Соня Ивич-Бернштейн, студентка
«И тут мне услышался спокойный голос: „Собаке собачья смерть“».

Sonia

В день смерти Сталина отец пошел в радиомагазин на Пятницкой улице и купил нам «тарелку», так именовали в то время самый примитивный транслятор. До этого он не позволял маме и мне держать в доме радио, «чтобы хоть тут не слышать мерзости». В семье царило сдержанное ликование: радоваться чьей бы то ни было смерти казалось неприличным, при этом не торжествовать было невозможно. В университет я примчалась с ощущением великого положительного события и у входа в Аудиторный корпус нашего МГУ столкнулась со старшекурсником, Э.И., который в то время мне ужасно нравился. На мою улыбку он ответил ледяным взглядом: «Как ты можешь в такой день улыбаться?» и скорбно от меня отвернулся. «Что ж нам теперь, и не здороваться?» — мелькнуло в уме. Затем мы собрались на лекцию в большой 66-й аудитории, где нам читали курс современного русского языка. Профессор С-в взошел на кафедру, постоял, но ничего не сказал, взмахнул рукой в отчаянии и спустился, всем своим видом показывая, что нет у него сил в такой день говорить о законах образования глаголов. «Что ж, теперь и лекций не будет?» — подумалось мне. В ответ на патетический жест профессора в аудитории начались рыдания: сначала вздохи, потом всхлипы, потом потекли слезы — курс был на три четверти девичий.

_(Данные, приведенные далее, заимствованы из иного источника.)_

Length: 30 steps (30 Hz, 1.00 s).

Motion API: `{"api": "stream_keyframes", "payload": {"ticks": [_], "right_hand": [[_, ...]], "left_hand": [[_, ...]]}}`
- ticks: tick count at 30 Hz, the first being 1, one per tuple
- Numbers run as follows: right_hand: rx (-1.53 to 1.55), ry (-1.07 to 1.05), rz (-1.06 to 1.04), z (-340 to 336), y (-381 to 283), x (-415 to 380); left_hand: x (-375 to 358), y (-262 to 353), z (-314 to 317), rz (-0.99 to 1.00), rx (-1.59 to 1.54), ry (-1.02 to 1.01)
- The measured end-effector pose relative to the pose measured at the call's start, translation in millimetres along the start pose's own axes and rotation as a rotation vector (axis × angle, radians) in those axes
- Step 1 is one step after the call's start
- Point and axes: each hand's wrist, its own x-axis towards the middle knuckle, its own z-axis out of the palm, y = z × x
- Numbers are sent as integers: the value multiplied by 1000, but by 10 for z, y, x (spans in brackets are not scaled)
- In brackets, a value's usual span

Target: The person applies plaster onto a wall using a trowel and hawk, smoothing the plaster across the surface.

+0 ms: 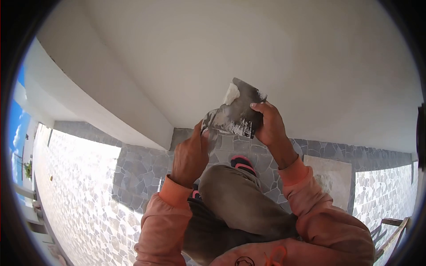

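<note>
In the head view, my right hand (271, 126) grips a dark flat plate (244, 108) by its right edge, thumb on top and fingers underneath. White smears cover much of its face, and a lump of white putty (231, 94) sits at its upper left edge. My left hand (188, 155) is closed around a putty knife (212, 119), whose smeared blade meets the plate's lower left side. The knife's handle is mostly hidden by my fingers. Both tools are held above my knee, in front of the pale wall (310, 57).
A pale ledge (106, 84) juts out along the left. Below lies a stone-patterned floor (146, 173), with a light square board or slab (330, 179) at the right. A wooden frame (395, 235) stands at the lower right. My shoe (243, 163) is near the wall's base.
</note>
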Motion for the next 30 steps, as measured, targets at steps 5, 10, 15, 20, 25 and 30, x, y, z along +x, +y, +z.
{"api": "stream_keyframes", "payload": {"ticks": [5,10,15,20,25,30], "right_hand": [[117,9,19,-452,-21,-99],[257,235,159,-1448,764,-181],[351,412,268,-2650,1911,61],[291,665,280,-2870,2377,380],[-1345,436,-79,-3223,2901,556],[-968,485,-219,-3768,3513,869]], "left_hand": [[1,-60,-135,-131,-78,-21],[22,-195,-175,-185,-102,26],[65,-176,-181,-269,-105,22],[160,-146,-137,-338,-79,-11],[272,-173,-68,-385,-103,-44],[343,-175,-83,-398,-35,-130]]}}
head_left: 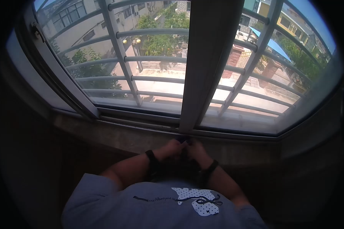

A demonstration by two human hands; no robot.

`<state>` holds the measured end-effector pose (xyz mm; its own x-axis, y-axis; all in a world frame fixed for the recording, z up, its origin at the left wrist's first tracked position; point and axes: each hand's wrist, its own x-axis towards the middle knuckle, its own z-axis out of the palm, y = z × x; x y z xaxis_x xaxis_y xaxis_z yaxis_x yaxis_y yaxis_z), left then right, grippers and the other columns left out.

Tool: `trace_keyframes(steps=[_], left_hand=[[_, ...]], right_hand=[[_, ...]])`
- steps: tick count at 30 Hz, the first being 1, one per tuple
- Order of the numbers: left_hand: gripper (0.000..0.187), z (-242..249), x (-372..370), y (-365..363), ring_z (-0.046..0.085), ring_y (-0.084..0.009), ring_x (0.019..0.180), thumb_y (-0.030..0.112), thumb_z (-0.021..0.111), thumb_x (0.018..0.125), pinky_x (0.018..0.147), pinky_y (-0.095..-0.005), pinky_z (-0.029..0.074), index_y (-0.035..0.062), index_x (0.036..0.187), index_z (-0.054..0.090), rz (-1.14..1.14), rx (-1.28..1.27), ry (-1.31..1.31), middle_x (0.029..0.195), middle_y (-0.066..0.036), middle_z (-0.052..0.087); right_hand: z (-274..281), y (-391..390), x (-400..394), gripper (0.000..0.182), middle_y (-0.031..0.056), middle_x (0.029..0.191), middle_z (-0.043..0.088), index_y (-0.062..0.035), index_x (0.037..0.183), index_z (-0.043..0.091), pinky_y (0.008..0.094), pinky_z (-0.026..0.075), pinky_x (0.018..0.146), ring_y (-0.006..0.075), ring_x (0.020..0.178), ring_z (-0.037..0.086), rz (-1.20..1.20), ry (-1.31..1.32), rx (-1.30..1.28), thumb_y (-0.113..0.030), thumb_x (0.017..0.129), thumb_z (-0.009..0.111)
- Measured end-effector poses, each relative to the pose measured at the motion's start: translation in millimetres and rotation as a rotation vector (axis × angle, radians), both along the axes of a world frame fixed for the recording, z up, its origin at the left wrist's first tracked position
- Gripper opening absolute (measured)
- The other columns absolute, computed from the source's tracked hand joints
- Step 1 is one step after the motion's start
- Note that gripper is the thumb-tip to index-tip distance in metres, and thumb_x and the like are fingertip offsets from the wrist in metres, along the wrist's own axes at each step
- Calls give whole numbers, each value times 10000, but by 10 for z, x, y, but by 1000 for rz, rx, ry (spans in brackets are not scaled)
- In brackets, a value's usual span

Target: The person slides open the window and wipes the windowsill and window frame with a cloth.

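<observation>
- Daylight comes through a wide window (156, 72) with a pale frame and a thick upright post (206, 65) down its middle.
- Outside the glass runs a grille of curved horizontal bars (153, 59) crossed by slanted struts.
- Beyond the bars lie buildings (91, 26), green trees (162, 38) and a sunlit paved yard (160, 82); a blue awning (277, 47) shows to the right.
- Below the frame a stone sill (122, 137) spans the view, shadowed, with dark walls on both sides.
- At the bottom edge, the person's grey shirt (149, 202) carries a white dotted print with a dark bow.
- Both forearms reach forward from the shirt and meet at the sill, just under the foot of the post.
- The left hand (171, 149) and right hand (197, 150) sit close together, knuckles up, touching or nearly so.
- A dark band (152, 158) circles the left wrist, and another dark band (209, 168) circles the right.
- Between the two hands, at the inner edge of the sill, a small dark object (185, 140) peeks out; it is too shadowed to identify.
- The fingers of both hands curl inward around that spot, but shadow hides whether they pinch the object or merely rest beside it, so I cannot tell.
</observation>
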<state>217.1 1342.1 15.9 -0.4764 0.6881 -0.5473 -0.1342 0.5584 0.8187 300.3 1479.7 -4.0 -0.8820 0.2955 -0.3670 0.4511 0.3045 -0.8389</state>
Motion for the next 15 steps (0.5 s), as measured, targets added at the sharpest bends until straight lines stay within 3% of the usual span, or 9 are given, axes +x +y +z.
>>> trace_keyframes(steps=[1,3,6,9,15], left_hand=[[557,-219,49,130,571,-163,439,545,490,906,387,-292,434,59,646,569,-20,17,-2,542,-43,560],[588,-112,151,264,589,-178,441,557,454,915,382,-297,441,55,630,568,-88,61,49,537,-66,575],[602,-107,173,389,610,-195,451,540,432,929,380,-301,453,43,617,567,-130,-52,85,539,-87,591],[600,0,186,322,628,-195,487,529,386,949,408,-293,469,39,671,594,7,-74,2,574,-102,620],[558,79,-58,-11,634,-192,493,480,402,956,415,-277,474,28,679,577,49,-37,-54,602,-119,636]], right_hand=[[-82,106,78,273,156,802,653,-13,1036,579,353,507,465,231,580,639,-47,19,-33,-237,880,573],[-98,266,217,251,181,780,639,21,981,564,357,493,436,248,567,637,-132,-12,-122,-195,859,600],[-135,325,278,303,97,714,626,-12,1018,561,291,453,395,165,484,576,-146,14,-117,-295,911,561],[46,310,232,283,62,612,576,-25,974,555,278,419,373,147,422,530,-110,-80,-161,-302,917,559],[285,127,-43,262,53,592,574,-41,948,543,253,377,348,127,419,537,50,-187,-333,-299,903,541]])
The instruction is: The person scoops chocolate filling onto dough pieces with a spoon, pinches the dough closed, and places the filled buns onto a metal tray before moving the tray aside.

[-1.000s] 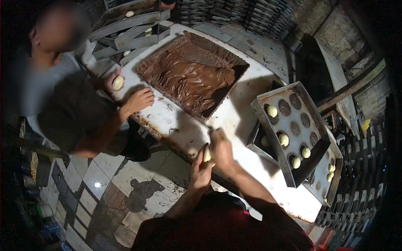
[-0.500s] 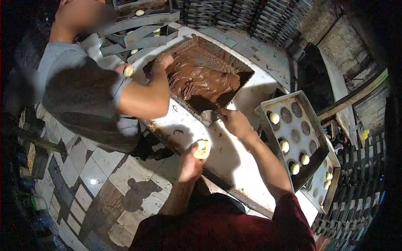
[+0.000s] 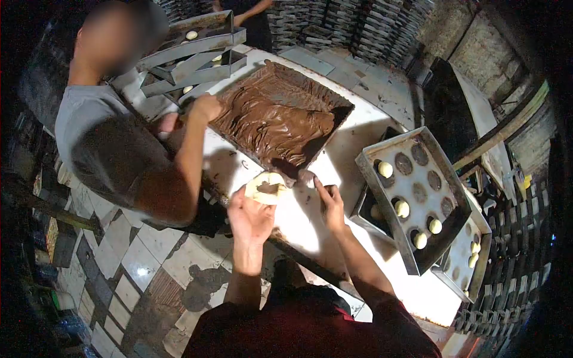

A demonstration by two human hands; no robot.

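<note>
My left hand (image 3: 250, 216) holds a flattened disc of pale dough (image 3: 267, 187) with a dab of brown chocolate filling in its middle. It is raised at the near corner of a big metal tray of chocolate paste (image 3: 276, 119). My right hand (image 3: 330, 203) hovers over the white table (image 3: 310, 221) just right of the dough, fingers together and smeared with chocolate; whether it holds anything I cannot tell. A person in a grey shirt (image 3: 113, 149) stands at the left, one hand (image 3: 206, 107) at the tray's left edge.
A baking tray (image 3: 418, 197) with round moulds, several holding dough balls, sits at the right on stacked trays. More trays with dough balls (image 3: 191, 48) lie at the far left. Stacks of trays line the back wall. Tiled floor lies left of the table.
My left hand has lifted the dough toward the chocolate tray, and it now carries filling. My right hand drew back from the tray's corner. The other person's arm shifted along the tray's left edge.
</note>
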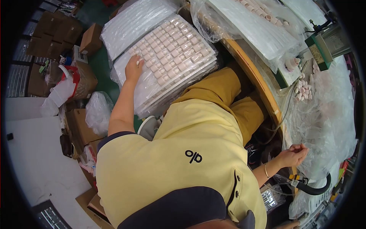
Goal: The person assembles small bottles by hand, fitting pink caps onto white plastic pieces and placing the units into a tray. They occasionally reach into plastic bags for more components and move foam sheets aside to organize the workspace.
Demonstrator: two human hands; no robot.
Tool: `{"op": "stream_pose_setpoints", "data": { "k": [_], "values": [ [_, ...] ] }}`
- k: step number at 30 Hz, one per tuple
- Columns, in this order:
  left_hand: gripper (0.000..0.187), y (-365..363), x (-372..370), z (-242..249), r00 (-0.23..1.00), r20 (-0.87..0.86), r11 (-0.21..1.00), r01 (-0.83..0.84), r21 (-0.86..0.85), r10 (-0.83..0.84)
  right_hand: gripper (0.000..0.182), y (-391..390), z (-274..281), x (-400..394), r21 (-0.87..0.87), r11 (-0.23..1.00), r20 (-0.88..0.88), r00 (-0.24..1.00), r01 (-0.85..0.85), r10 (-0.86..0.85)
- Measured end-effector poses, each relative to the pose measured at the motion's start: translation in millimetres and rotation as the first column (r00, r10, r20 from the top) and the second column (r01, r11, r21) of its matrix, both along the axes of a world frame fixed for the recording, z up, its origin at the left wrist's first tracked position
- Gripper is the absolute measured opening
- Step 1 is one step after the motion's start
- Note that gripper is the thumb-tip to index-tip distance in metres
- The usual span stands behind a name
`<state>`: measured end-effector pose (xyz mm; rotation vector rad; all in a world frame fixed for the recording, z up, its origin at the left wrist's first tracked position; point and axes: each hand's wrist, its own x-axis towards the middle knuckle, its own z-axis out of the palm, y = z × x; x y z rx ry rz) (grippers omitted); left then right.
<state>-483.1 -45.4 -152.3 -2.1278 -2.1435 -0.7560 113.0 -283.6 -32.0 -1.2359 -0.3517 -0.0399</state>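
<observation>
My left hand (133,69) is closed in a pinch at the left edge of a stacked white tray (146,91). A small pale piece shows at its fingertips. Rows of pale pink, short cylindrical pieces (173,49) fill much of the tray's top; clear plastic film shows around its near side. My right hand (295,155) is over the edge of the workbench (263,80), next to crumpled clear plastic sheeting (320,126). Its fingers are curled together, and anything between them is too small to make out.
A second film-wrapped stack (133,26) stands behind the tray. On the bench are a green machine (320,51), a loose pile of pink pieces (303,91) and a black hose (314,189). Cardboard boxes (53,32) and a plastic bag (99,112) lie at the left.
</observation>
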Motion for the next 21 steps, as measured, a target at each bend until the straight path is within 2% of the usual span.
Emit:
{"op": "stream_pose_setpoints", "data": {
  "k": [1, 3, 4, 6, 8, 9, 11, 12, 13, 14, 15, 16, 17, 18, 19, 21],
  "values": [
    [0.031, -3, -1, -8, 1.0, 0.002, 1.0, 0.0, -0.01, 0.0, 0.029, 3, -2, 7, -0.01, 1.0, 0.002, 1.0, 0.0, 0.0],
    [0.047, -6, 2, -24, 0.996, 0.075, 0.999, 0.043, 0.033, -0.045, 0.029, 9, -3, 22, -0.157, 0.986, 0.043, 0.997, -0.063, 0.071],
    [0.047, -6, 5, -28, 0.995, 0.08, 0.998, 0.05, 0.03, -0.052, 0.028, 19, 0, 25, -0.205, 0.978, 0.054, 0.997, -0.035, 0.048],
    [0.056, 0, 6, -32, 0.976, 0.215, 0.997, -0.026, -0.07, 0.041, 0.024, 33, -2, 43, -0.398, 0.916, 0.13, 0.986, -0.047, 0.108],
    [0.057, 9, -12, -56, 0.957, 0.282, 0.997, -0.061, -0.038, 0.069, 0.022, 56, -17, 73, -0.622, 0.782, 0.391, 0.885, 0.052, 0.252],
    [0.059, 18, -20, -62, 0.932, 0.346, 0.994, -0.109, -0.01, 0.106, 0.022, 66, -26, 88, -0.734, 0.667, 0.429, 0.848, 0.128, 0.31],
    [0.054, 29, -21, -48, 0.95, 0.306, 0.966, -0.134, 0.22, 0.062, 0.027, 82, -54, 114, -0.862, 0.446, 0.448, 0.772, 0.24, 0.451],
    [0.051, 29, 5, -17, 0.963, 0.269, 0.945, -0.115, 0.305, 0.03, 0.03, 87, -63, 125, -0.895, 0.352, 0.431, 0.729, 0.273, 0.532],
    [0.047, 28, 42, 29, 0.973, 0.231, 0.917, -0.096, 0.388, 0.004, 0.03, 89, -58, 125, -0.889, 0.353, 0.443, 0.742, 0.292, 0.503],
    [0.034, 34, 78, 64, 0.98, 0.192, 0.885, -0.042, 0.464, -0.054, 0.03, 94, -52, 113, -0.903, 0.309, 0.425, 0.732, 0.299, 0.533],
    [0.034, 47, 108, 88, 0.978, 0.195, 0.88, -0.024, 0.474, -0.079, 0.03, 99, -48, 104, -0.914, 0.268, 0.404, 0.72, 0.303, 0.564],
    [0.028, 59, 136, 110, 0.95, 0.176, 0.893, 0.165, 0.419, -0.258, 0.03, 103, -42, 100, -0.909, 0.276, 0.415, 0.729, 0.312, 0.544],
    [0.023, 71, 163, 129, 0.887, 0.163, 0.864, 0.354, 0.358, -0.431, 0.029, 104, -37, 98, -0.936, 0.205, 0.351, 0.767, 0.285, 0.537],
    [0.021, 85, 194, 145, 0.834, 0.133, 0.807, 0.458, 0.374, -0.535, 0.028, 106, -32, 95, -0.959, 0.131, 0.283, 0.805, 0.252, 0.521],
    [0.019, 102, 225, 158, 0.769, 0.101, 0.737, 0.554, 0.387, -0.631, 0.028, 110, -24, 92, -0.956, 0.139, 0.294, 0.816, 0.259, 0.497],
    [0.023, 142, 273, 172, 0.636, 0.198, 0.665, 0.695, 0.274, -0.746, 0.026, 119, -10, 88, -0.906, 0.205, 0.423, 0.81, 0.371, 0.406]
  ]
}}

И тут мне услышался спокойный голос: «Собаке собачья смерть».

Это не были мои слова. Я их никогда не произносила не только вслух, даже мысленно, не могла я такое сказать или подумать ни о ком по причине глубокого уважения к смерти. Но они звучали внутри меня и принадлежали, без сомнения, мне, это был все-таки мой — принявший иной тембр и выбравший чужие слова — внутренний голос. Он с каждой секундой креп, становился громче, он произносил все отчетливей и значительнее, он чеканил, заглушая всеобщий плач:

Собаке собачья смерть.

СОБАКЕ СОБАЧЬЯ СМЕРТЬ.

СОБАКЕ.

СОБАЧЬЯ.

СМЕРТЬ.

Голос был ровный, без эмоций. Низкий. Мужской. Что называется: «бархатный». Мне казалось, что все его слышат, не могли же они не слышать?! Не было физической возможности выбраться из истерически рыдающей аудитории, я должна была там стоять — все повскакали с мест — и слушать одновременно всеобщий горький плач вовне и торжествующее «собаке-собачья-смерть» во мне. Я с ужасом поняла, что разоблачена, что погубила отца и маму, не говоря о себе. Я помирала со страху, но ничего не могла поделать. Голос не подчинялся мне.

Наконец решилась поднять глаза и оглянуться.

Вокруг продолжали прилежно всхлипывать и сморкаться.

На меня никто не смотрел.

В тот момент я поняла с окончательной ясностью, насколько я тут, на моем любимом филфаке, куда так стремилась и так счастлива была поступить, безнадежно и бесповоротно чужая — среди симпатичных мне, интеллигентных ровесников, и не случайного сборища, а вроде бы единомышленников: всех нас привела сюда любовь к литературе и желание ее изучать. Свою чужесть я ощущала и раньше, но старалась о том не думать, а тут уж закрывать глаза на очевидное стало невозможно.

Замечательно, что много лет спустя, в иную эпоху, я узнала, что не только мне, выросшей в семье, отрицательно настроенной по отношению к режиму, но чуть-что не каждому из моих однокурсников в университете было, что скрывать: арестованного отца, которого выдавали за погибшего на фронте; дедушку-священника; бабушку-еврейку; знаменитого в 20-х и расстрелянного в 30-х поэта, который был когда-то женат на тетке; причину, по которой родился в Караганде, куда сослали беременную маму как члена семьи «изменника родины»-папы; иконы на стенах или запрещенные книги в шкафах; дворянское происхождение — такой изъян, впрочем, считался простительным.

Господи, что ж они так убивались? Лицемерие? Гипноз? Вера в то, что «царь-батюшка» ни в чем не был виноват, а зло творили его жестокие сатрапы? Или столь сильное в молодости — и мне тогда не чуждое — желание быть «нашим», быть как все, быть со всеми?